**Assignment**
Below are lines of records; copy exactly those from the one containing "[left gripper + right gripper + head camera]" through the one containing "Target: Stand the", leaving the pictures behind.

═══ Given records ═══

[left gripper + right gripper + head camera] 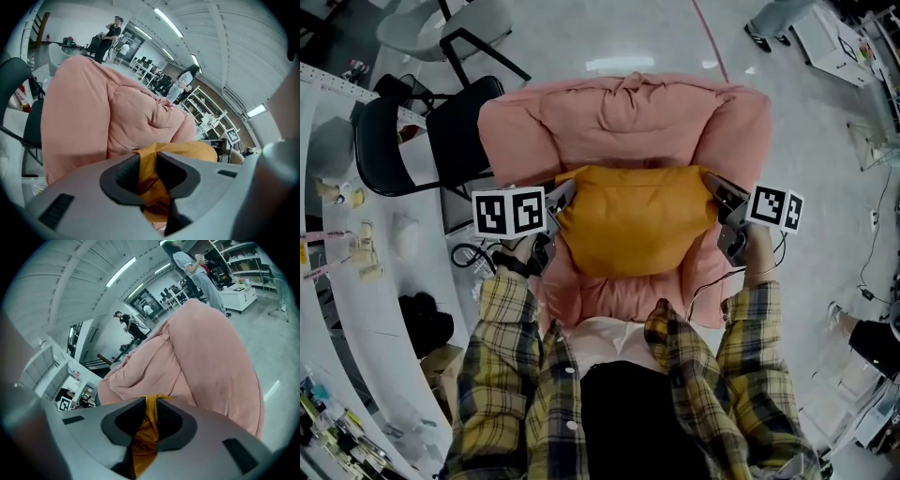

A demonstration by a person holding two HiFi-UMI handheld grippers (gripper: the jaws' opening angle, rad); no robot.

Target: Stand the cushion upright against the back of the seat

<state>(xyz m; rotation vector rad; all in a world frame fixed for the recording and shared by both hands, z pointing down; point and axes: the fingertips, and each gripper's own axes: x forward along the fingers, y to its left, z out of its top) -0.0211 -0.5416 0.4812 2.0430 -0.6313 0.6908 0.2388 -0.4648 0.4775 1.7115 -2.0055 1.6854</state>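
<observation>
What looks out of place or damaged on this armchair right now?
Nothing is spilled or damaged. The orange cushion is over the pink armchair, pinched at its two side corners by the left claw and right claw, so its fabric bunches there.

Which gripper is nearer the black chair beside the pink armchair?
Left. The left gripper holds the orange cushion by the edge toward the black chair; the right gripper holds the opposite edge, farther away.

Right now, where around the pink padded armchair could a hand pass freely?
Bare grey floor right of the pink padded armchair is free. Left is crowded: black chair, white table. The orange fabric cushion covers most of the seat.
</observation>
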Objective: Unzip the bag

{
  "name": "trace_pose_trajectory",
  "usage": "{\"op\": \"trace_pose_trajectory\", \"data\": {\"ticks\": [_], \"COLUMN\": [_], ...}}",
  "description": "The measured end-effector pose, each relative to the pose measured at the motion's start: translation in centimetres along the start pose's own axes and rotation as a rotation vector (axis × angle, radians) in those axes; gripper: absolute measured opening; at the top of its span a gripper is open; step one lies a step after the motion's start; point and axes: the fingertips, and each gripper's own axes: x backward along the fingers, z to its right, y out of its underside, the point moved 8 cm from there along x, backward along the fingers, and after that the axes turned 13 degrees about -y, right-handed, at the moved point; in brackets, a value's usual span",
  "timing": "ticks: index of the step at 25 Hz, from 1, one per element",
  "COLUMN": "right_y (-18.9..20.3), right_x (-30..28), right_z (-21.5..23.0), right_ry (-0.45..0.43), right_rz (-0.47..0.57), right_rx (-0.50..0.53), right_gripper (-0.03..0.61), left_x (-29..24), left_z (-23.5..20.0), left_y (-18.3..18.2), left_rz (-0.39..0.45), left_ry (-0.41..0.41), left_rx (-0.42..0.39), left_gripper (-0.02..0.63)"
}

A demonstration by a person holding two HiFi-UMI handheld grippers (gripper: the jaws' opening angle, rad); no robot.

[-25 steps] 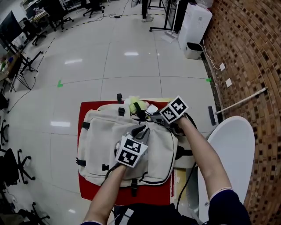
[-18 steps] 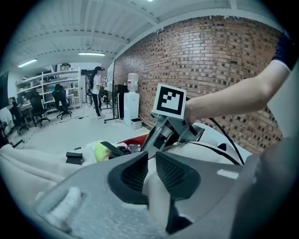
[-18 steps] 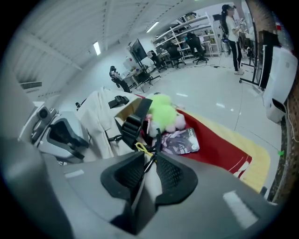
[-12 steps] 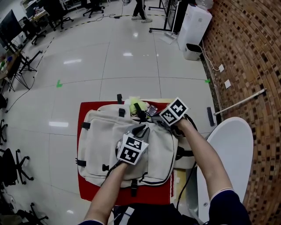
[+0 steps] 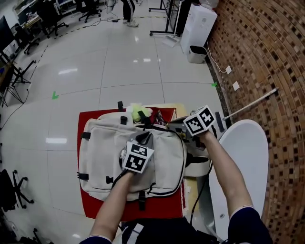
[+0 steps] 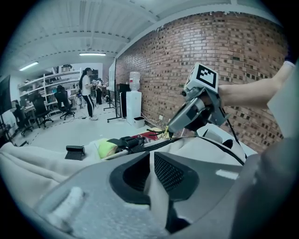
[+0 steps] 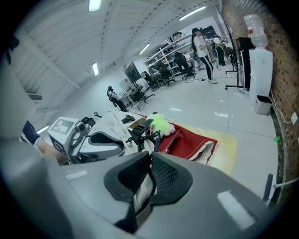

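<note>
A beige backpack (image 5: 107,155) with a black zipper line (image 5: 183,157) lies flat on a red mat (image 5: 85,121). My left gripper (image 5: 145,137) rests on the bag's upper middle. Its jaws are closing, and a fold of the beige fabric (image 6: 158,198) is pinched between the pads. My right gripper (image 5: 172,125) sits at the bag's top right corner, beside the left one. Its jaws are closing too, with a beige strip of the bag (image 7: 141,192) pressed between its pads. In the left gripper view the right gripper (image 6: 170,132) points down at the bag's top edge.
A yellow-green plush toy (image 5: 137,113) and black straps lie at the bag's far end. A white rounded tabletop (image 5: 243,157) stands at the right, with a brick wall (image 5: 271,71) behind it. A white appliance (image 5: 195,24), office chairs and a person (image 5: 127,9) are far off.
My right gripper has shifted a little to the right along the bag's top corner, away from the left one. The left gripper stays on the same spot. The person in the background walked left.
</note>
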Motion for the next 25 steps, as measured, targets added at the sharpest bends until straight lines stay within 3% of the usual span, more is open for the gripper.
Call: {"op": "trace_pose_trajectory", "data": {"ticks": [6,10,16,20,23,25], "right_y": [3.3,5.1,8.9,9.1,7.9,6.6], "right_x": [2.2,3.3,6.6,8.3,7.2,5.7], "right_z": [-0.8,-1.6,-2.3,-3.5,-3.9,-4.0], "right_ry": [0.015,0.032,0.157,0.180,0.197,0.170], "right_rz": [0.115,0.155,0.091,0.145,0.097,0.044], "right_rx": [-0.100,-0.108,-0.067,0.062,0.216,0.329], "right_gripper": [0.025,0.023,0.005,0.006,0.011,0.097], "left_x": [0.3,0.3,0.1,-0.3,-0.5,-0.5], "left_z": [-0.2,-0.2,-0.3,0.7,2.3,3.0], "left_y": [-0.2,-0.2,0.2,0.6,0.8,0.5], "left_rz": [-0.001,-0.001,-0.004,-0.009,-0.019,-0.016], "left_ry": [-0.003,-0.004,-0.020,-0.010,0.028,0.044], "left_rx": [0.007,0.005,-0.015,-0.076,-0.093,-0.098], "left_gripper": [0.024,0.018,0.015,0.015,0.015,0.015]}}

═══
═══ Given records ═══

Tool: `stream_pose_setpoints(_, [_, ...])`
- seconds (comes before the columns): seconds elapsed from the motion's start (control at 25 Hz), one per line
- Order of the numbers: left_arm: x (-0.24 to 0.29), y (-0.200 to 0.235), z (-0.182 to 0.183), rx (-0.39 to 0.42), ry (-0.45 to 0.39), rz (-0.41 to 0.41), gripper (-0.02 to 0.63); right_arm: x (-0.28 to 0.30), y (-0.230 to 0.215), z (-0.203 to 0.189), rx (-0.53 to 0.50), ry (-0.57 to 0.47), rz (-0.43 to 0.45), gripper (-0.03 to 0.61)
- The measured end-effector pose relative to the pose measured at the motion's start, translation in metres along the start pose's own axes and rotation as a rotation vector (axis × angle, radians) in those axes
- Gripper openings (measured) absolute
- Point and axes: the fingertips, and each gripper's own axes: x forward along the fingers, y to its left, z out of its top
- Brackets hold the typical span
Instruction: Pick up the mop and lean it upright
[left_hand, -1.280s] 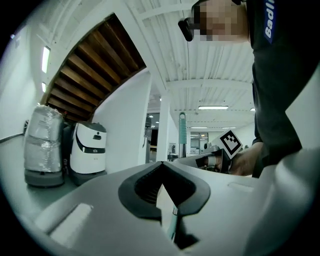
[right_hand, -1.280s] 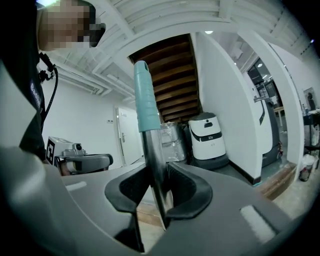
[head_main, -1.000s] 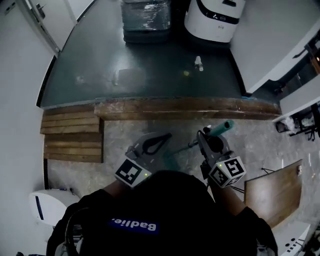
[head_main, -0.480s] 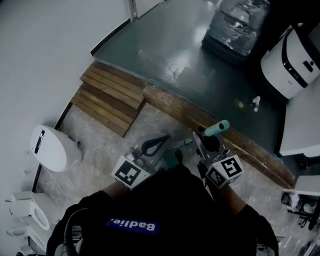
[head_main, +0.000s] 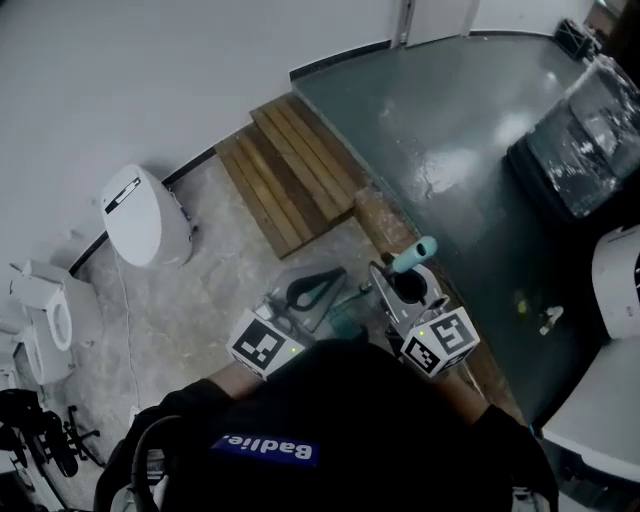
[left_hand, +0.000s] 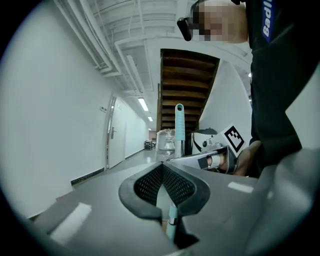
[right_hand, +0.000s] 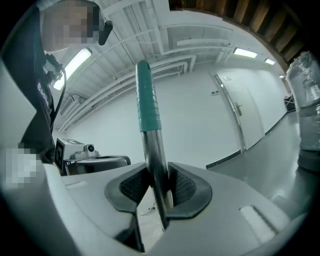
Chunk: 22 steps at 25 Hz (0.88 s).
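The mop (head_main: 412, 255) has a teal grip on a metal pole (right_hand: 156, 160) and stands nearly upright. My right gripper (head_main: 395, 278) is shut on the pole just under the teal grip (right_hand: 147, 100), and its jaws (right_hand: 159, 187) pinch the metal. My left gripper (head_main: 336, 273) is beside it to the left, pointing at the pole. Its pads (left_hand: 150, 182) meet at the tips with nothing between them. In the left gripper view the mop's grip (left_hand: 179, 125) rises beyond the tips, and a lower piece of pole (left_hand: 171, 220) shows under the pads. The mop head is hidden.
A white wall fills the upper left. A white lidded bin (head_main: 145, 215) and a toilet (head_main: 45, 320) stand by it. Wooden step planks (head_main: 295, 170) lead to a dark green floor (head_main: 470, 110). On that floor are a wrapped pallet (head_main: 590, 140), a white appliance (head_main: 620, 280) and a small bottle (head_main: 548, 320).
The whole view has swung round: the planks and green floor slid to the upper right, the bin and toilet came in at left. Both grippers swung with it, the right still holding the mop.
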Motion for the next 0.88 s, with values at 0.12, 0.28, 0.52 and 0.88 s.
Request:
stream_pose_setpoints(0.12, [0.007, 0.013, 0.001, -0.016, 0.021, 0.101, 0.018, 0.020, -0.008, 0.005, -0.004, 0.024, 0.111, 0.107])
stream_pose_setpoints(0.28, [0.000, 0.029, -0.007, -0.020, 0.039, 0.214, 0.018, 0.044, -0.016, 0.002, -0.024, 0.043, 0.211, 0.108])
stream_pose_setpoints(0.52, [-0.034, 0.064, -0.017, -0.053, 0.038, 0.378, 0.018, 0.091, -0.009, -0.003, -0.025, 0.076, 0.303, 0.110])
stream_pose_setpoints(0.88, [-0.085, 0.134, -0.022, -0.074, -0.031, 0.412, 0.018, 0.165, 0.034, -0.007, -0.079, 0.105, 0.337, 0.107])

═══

**Final answer**
[left gripper + right gripper + head camera] 

A demonstration by a person holding two HiFi-UMI handheld grippers (gripper: the jaws' opening angle, rad); no robot.

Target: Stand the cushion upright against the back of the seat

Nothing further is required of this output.